С войны, а может быть ещё из детского садика ортодоксальный коммунист, я начал постепенно прозревать. Это отражалось в стихах и в прозе, которые я писал в стол. О публикации такого в Советском Союзе не могло быть и речи. В статье к пятидесятилетию со дня Победы Юрий Шанин и Яков Михлин писали: "Лейтенант еще пятьдесят лет назад все понял. Нет, не сдался, стихи продолжал писать. Хотя относился к ним с меньшим пиететом, чем к научным трудам. Но попытки опубликовать их никогда не предпринимал". Последняя фраза не совсем точна. Вернее было бы "почти не предпринимал".

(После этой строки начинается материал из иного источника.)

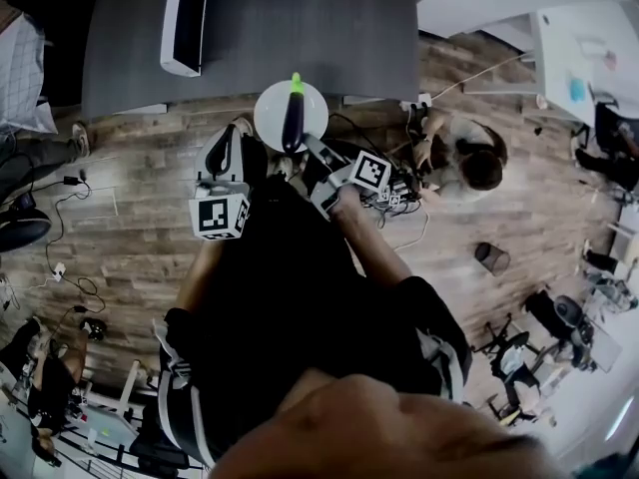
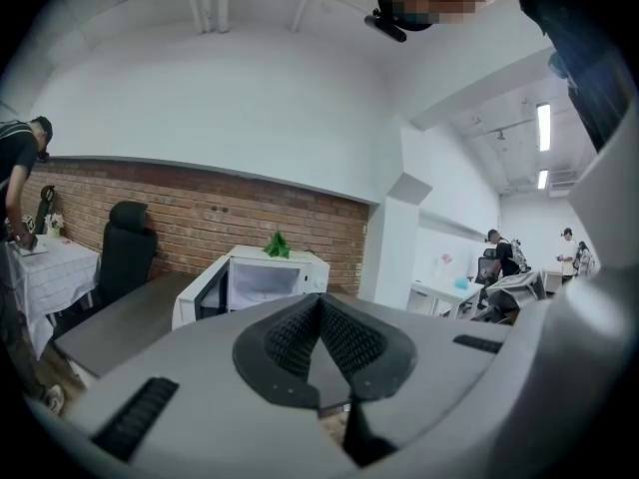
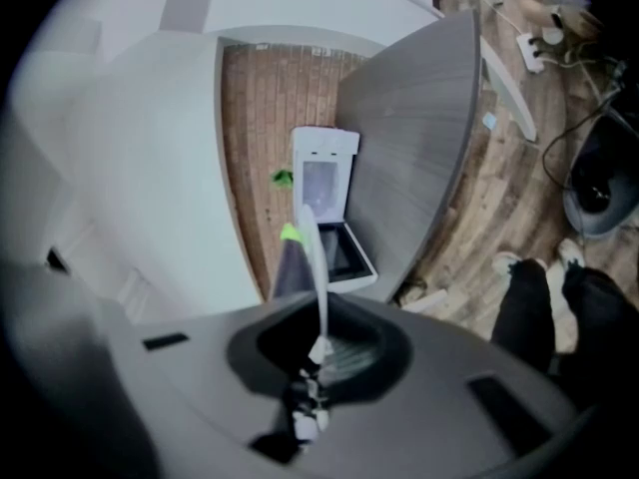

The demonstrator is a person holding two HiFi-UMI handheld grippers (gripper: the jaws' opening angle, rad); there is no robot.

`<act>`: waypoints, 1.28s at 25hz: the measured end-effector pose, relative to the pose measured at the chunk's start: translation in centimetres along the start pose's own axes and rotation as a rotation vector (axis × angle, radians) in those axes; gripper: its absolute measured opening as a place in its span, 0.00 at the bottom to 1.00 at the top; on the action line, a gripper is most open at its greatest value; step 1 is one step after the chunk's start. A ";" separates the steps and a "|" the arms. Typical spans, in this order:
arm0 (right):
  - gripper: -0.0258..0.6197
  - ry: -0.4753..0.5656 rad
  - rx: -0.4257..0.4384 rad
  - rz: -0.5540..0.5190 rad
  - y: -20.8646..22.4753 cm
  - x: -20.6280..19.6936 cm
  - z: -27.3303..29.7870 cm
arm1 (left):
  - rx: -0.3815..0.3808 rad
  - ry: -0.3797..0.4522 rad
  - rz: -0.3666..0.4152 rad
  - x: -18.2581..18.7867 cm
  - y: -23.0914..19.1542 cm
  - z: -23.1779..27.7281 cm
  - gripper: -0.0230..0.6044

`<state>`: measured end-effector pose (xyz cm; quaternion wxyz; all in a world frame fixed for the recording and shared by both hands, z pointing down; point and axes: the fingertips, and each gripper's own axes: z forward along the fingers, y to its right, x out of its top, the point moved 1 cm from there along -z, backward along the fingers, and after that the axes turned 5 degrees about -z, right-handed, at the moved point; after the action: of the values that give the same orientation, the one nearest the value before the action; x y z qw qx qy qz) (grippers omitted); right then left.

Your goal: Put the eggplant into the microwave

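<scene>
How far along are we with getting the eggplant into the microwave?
Done: the microwave stands on the table with its door open, and the eggplant lies on a white plate. In hand: the right gripper clamps the plate's rim. Left: carry it over and set it inside.

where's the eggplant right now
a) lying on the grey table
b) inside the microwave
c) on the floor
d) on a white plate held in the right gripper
d: the eggplant lies on the white plate, whose rim the right gripper pinches between its fingers, short of the open microwave.
</scene>
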<state>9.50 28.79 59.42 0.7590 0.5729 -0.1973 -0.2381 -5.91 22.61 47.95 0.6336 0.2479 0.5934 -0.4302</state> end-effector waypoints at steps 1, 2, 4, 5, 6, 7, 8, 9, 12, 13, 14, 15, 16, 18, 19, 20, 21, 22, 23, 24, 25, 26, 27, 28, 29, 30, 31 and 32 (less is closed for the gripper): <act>0.10 0.001 0.006 -0.007 -0.2 0.1 0.1 | -0.002 0.006 0.001 0.2 0.0 0.1 0.09; 0.10 0.002 0.015 -0.010 -0.4 0.1 0.3 | -0.001 0.012 -0.001 0.4 0.0 0.2 0.09; 0.10 0.005 0.019 -0.006 -0.6 0.0 0.3 | -0.002 0.015 -0.008 0.4 0.0 0.3 0.09; 0.10 0.007 0.014 -0.004 -0.5 0.1 0.3 | -0.002 0.014 -0.014 0.3 0.0 0.5 0.09; 0.10 0.008 0.009 -0.003 -0.4 0.4 0.5 | -0.001 0.015 -0.021 0.4 -0.2 0.9 0.09; 0.10 0.009 0.006 -0.001 -0.5 0.8 0.9 | 0.000 0.017 -0.025 0.6 -0.4 1.5 0.09; 0.10 0.011 0.006 0.002 -0.5 1.1 1.4 | 0.001 0.019 -0.026 0.7 -0.7 2.0 0.09; 0.10 0.013 0.007 0.005 -0.6 1.4 1.8 | -0.001 0.020 -0.027 0.8 -1.0 2.5 0.09; 0.10 0.022 0.002 0.009 -0.6 1.4 2.3 | -0.011 0.014 -0.034 0.4 -1.5 2.7 0.09; 0.10 0.025 0.001 0.008 -0.6 1.3 2.4 | -0.015 0.014 -0.034 0.3 -1.6 2.7 0.09; 0.10 0.026 0.000 0.006 -0.7 1.4 2.7 | -0.020 0.015 -0.034 0.3 -1.9 2.9 0.09; 0.10 0.028 0.001 0.005 -0.9 1.7 3.3 | -0.024 0.017 -0.032 0.5 -2.2 3.5 0.09; 0.10 0.030 0.000 0.005 -1.1 2.2 4.0 | -0.029 0.017 -0.031 0.7 -2.8 4.3 0.09; 0.10 0.036 -0.004 0.008 -1.5 3.1 5.5 | -0.034 0.013 -0.040 1.2 -3.8 6.1 0.09; 0.10 0.040 -0.006 0.010 -1.7 3.5 6.1 | -0.037 0.010 -0.045 1.4 -4.2 6.8 0.09; 0.10 0.044 -0.007 0.011 -1.8 3.8 6.6 | -0.043 0.007 -0.045 1.6 -4.6 7.4 0.09; 0.10 0.047 -0.007 0.012 -2.0 4.1 7.2 | -0.049 0.007 -0.042 1.9 -4.9 8.1 0.09; 0.10 0.050 -0.008 0.013 -2.2 4.4 7.8 | -0.054 0.011 -0.040 2.2 -5.2 8.7 0.09; 0.10 0.053 -0.010 0.013 -2.4 4.7 8.4 | -0.060 0.017 -0.041 2.7 -5.5 9.3 0.09; 0.10 0.056 -0.011 0.012 -2.7 5.1 9.0 | -0.066 0.022 -0.042 3.0 -5.9 10.0 0.09; 0.10 0.060 -0.008 0.010 -3.0 5.4 9.7 | -0.072 0.026 -0.041 3.4 -6.4 10.6 0.09; 0.10 0.065 -0.003 0.009 -3.3 5.7 10.3 | -0.077 0.028 -0.040 3.8 -6.8 11.1 0.09; 0.10 0.072 0.001 0.008 -3.6 6.0 10.9 | -0.084 0.029 -0.040 4.1 -7.3 11.7 0.09; 0.10 0.078 0.004 0.009 -3.9 6.4 11.5 | -0.092 0.029 -0.040 4.3 -7.7 12.3 0.09; 0.10 0.084 0.004 0.011 -4.2 6.7 12.1 | -0.101 0.028 -0.040 4.6 -8.0 12.9 0.09; 0.10 0.089 0.003 0.012 -4.5 7.0 12.7 | -0.110 0.027 -0.039 4.9 -8.4 13.4 0.09; 0.10 0.093 0.002 0.011 -4.9 7.3 13.3 | -0.119 0.027 -0.039 5.2 -8.7 14.0 0.09; 0.10 0.095 0.003 0.012 -5.2 7.7 14.1 | -0.128 0.026 -0.039 5.6 -9.0 14.5 0.09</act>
<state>6.96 12.19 58.39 0.7682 0.5835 -0.1646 -0.2059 -6.07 4.65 46.86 0.6320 0.2010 0.6323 -0.4005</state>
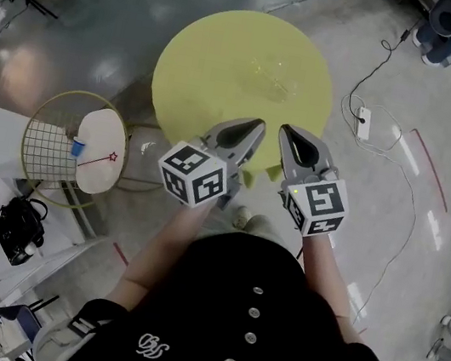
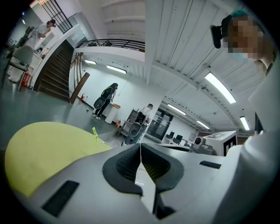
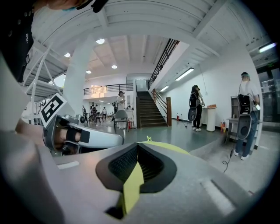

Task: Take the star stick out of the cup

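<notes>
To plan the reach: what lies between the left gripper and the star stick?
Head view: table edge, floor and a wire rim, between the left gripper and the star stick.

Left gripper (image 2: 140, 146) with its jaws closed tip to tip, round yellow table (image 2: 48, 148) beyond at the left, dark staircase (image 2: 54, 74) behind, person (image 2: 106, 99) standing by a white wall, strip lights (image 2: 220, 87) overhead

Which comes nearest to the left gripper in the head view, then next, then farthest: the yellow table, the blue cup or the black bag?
1. The yellow table, just below and ahead of the left gripper.
2. The blue cup, on the white round stand off to the left.
3. The black bag, on the floor farther left, nearer the person.
</notes>
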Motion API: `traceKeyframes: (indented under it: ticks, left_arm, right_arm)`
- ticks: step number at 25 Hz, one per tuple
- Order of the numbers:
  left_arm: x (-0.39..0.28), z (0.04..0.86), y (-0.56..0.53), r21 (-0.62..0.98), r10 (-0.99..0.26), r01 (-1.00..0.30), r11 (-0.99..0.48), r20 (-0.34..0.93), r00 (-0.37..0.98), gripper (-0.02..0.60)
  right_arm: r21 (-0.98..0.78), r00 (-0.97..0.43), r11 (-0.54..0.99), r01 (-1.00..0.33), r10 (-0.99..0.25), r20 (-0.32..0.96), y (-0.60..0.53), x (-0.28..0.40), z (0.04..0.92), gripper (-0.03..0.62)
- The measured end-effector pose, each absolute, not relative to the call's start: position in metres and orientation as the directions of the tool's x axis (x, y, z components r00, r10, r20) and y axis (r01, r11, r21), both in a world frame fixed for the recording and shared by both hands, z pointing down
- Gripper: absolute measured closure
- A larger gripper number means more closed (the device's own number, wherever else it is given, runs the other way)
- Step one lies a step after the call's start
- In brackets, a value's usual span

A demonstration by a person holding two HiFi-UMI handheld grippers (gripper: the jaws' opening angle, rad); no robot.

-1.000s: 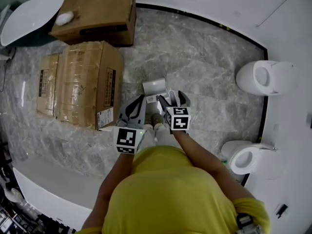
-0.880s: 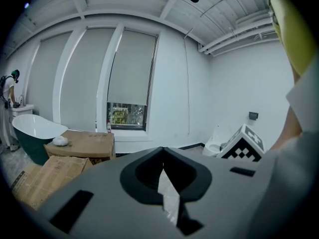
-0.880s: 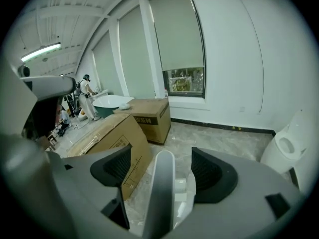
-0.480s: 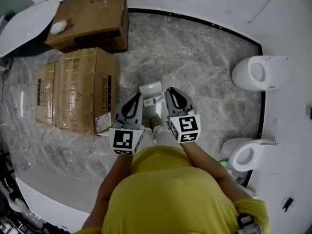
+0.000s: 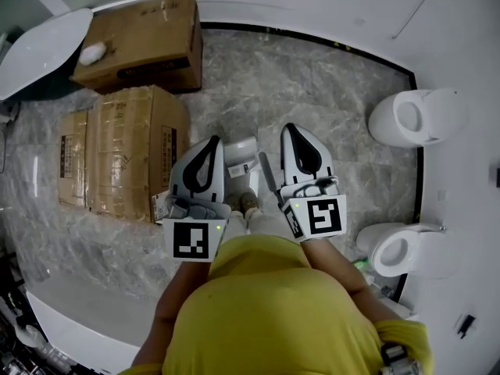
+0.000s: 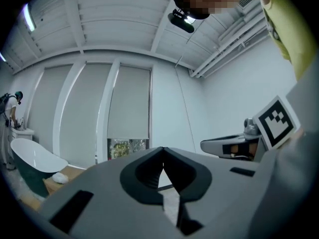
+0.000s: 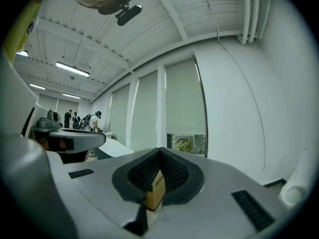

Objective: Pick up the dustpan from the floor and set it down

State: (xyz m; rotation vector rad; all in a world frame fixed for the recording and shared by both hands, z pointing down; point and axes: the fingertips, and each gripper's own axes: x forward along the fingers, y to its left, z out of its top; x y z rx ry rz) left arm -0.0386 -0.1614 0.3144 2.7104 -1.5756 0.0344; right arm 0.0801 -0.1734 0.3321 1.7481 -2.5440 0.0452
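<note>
Clamped tight, the right gripper (image 7: 158, 152) pinched a slim tan piece with a dark label between its ribbed pads. This was most likely the top end of the handle (image 7: 154, 189) of the dustpan (image 5: 242, 151), though its own view showed too little of the piece to be sure. The left gripper (image 6: 162, 149) was also closed, tips meeting, with nothing between them. Both were held level, side by side in front of the person.

From the head view, the dustpan showed as a pale grey-white pan low down between the two grippers, above the marble floor (image 5: 328, 84) and just ahead of the person's shoes. A thin dark shaft ran from it back toward the right gripper. Whether the pan hung free of the floor could not be told from that steep angle. Cardboard boxes (image 5: 129, 143) lay well apart on the person's left.

The pan looked like light, stiff plastic, so weight should have been no trouble for one gripper. The trouble was likely to be swing. Held by a narrow handle end, the pan probably hung and pivoted below the grip, and a smooth, thin shaft could twist or slip down between the pads. A grip square across the handle's flat faces seemed the sound choice. To set it down, lowering until the pan's base met the floor before loosening the jaws would probably keep the handle from toppling. The idle left gripper stood near enough to steady the shaft.
</note>
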Motion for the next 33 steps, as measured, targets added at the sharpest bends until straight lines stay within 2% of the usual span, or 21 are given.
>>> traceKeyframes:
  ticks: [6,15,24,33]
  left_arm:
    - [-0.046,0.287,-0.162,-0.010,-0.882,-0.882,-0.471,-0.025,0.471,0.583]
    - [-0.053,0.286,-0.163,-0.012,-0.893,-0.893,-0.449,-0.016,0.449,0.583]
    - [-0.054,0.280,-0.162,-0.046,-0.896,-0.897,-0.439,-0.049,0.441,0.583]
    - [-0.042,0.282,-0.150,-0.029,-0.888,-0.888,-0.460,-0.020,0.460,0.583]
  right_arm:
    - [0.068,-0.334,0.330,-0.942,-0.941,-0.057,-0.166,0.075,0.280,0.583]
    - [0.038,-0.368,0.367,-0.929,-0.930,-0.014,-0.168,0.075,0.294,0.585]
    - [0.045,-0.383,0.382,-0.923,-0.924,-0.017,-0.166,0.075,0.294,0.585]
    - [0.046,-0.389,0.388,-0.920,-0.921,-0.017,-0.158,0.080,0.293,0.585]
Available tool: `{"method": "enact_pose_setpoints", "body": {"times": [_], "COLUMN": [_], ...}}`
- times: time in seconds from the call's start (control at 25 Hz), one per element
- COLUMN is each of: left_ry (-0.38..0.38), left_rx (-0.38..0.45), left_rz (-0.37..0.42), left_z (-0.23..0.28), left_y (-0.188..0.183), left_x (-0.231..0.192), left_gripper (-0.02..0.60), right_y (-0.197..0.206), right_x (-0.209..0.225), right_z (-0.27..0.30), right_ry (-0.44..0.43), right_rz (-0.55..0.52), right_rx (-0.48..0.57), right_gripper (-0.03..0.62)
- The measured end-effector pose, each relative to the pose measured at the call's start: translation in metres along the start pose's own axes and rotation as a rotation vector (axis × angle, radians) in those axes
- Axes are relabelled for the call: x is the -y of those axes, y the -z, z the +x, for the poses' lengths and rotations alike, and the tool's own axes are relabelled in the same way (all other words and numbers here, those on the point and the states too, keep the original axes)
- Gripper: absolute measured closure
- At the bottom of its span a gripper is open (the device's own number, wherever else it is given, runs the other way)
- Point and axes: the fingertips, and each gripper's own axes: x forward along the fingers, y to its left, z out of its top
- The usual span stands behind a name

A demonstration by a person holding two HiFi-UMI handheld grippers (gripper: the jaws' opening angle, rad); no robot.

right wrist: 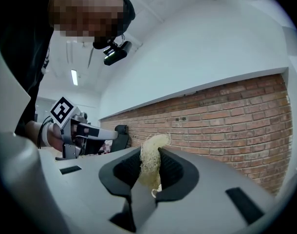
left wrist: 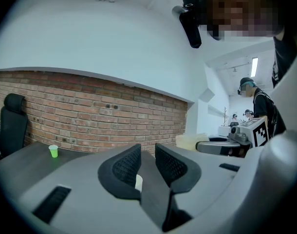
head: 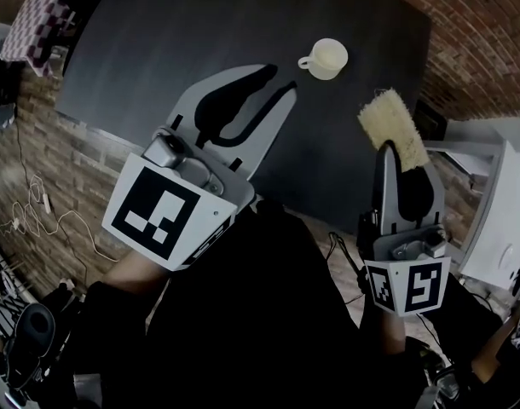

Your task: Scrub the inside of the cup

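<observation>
My left gripper (head: 275, 79) hangs over the near part of the dark table (head: 158, 49) with its tongs a moderate way apart and nothing between them. In the left gripper view (left wrist: 148, 155) the ribbed pads (left wrist: 126, 167) face each other across a narrow gap. Low in that gap a pale sliver (left wrist: 139, 182) shows on the table beyond them, touching neither pad; I cannot tell what it is. My right gripper (head: 407, 164), out to the right past the table's edge, has its tongs closed on a pale, fibrous loofah scrubber (head: 394, 126), which sticks up and away beyond the tips. The right gripper view (right wrist: 151, 155) shows the same: the straw-coloured fibres (right wrist: 151, 165) are pinched between the two black pads and curl over above them. The cup (head: 325, 58), a cream mug, stands upright on the far right part of the table with its handle to the left. It is well apart from both grippers and lies between them in direction. A small green cup (left wrist: 53, 151) stands on the table to the left in the left gripper view, near a black chair (left wrist: 13, 123) and in front of a brick wall (left wrist: 90, 111). A checked cloth (head: 38, 20) sits at the far left, and cables (head: 38, 207) trail on the floor to the left.
</observation>
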Motion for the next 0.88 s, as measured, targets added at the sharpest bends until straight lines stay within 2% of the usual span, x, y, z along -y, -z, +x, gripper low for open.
{"method": "enact_pose_setpoints", "body": {"times": [0.16,0.4,0.88], "left_ry": [0.001,0.007,0.014], "left_rx": [0.009,0.005,-0.015], "left_rz": [-0.003,-0.004,-0.009], "left_z": [0.001,0.002,0.017], "left_y": [-0.001,0.001,0.005], "left_x": [0.010,0.019,0.020], "left_gripper": [0.480,0.480,0.480], "right_y": [-0.005,-0.007,-0.003], "right_x": [0.006,0.013,0.026], "right_z": [-0.010,-0.019,-0.020], "right_ry": [0.003,0.010,0.026], "right_rz": [-0.007,0.037,0.053], "right_rx": [0.014,0.027,0.027], "right_gripper": [0.503,0.503,0.505]}}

Году в 1961-м мой друг Юрий Лидский, литератор, автор многочисленных работ об американской литературе и нескольких монографий об американских писателях, стал уверять меня в том, что обстановка в стране изменилась, что мои фронтовые стихи должны быть опубликованы и всё такое прочее. Я возражал. Ссылался на зарок, данный мною, когда спускался в метро после разноса в Доме писателя. В конце концов, Юрий отобрал пятнадцать стихотворений и послал их в журнал "Юность". Через какое-то время стихи вернули, сопроводив их письмом литконсультанта. Мол, да, чувствуется, что у автора есть некоторые задатки, но надо читать Пушкина. Я воспринял это с юмором. Пушкина я читал и читаю с удовольствием. А Юрий бушевал. Я написал ему шуточное стихотворение "Ты говорил мне: сделайся поэтом". Всё. До самого отъезда в Израиль в 1977 году я действительно попыток опубликовать свои стихи больше не предпринимал. Хотя, – и это весьма забавно, – они могли появиться в печати.

После тяжелого операционного дня я вышел из больницы. Больница наша располагалась в огромном парке над Днепром. Я стоял очарованный красотой ранней киевской осени и не сразу заметил двух направившихся ко мне мужчин. Один из них – мой добрый знакомый, сын выдающегося украинского поэта. Второй – видный украинский русскоязычный поэт. Они сказали, что прогуливались по Петровской аллее и случайно увидели меня, чему очень рады. Потом я понял, что встреча была не случайной. Поэт предложил заглянуть в ресторан "Кукушка", мимо которого мы должны были пройти. Но ресторан оказался закрытым. Павильон "Петушок", в котором можно было выпить, не работал. А моим попутчикам непременно надо было подкрепиться алкоголем. Мне было известно, что у сына поэта такая потребность постоянна. О потребностях поэта я ничего не знал по причине нашего поверхностного знакомства. Я уже отказался составить им компанию. Но по пути к моему дому оказалась еще одна забегаловка. Поэт взял по сто граммов коньяка и по конфете, а затем повторил заказ. Тут я заметил, как он проливает коньяк мимо рта. Я напомнил ему о Лариосике из булгаковской "Белой гвардии". Непринимаемый его душою продукт он вполне мог отдать жаждущим. Поэт слегка смутился и заказал ещё по сто граммов сыну поэта и мне. Сын заметно окосел. Возможно, поэт решил, что и я уже готов. Слишком хорошего мнения он был обо мне. Мы заняли скамью на площади недалеко от забегаловки. Поэт предложил мне прочитать несколько моих стихов. Прочитал. "Вы знаете, эти стихи должны быть опубликованы. Я могу вам помочь и опубликовать их под своим именем. Разумеется, все гонорары вам". Мне очень захотелось влепить ему пощечину. Но, каюсь, я этого не сделал. Может быть потому, что он был старше меня, или коньяк, оплаченный им, смягчил мою сущность? Не говоря ни слова, я встал и ушёл. С поэтом и до этого я встречался, кажется, только дважды. Это была наша последняя встреча. Последняя и с сыном поэта, который по телефону пытался оправдаться, ссылаясь на триста граммов коньяка.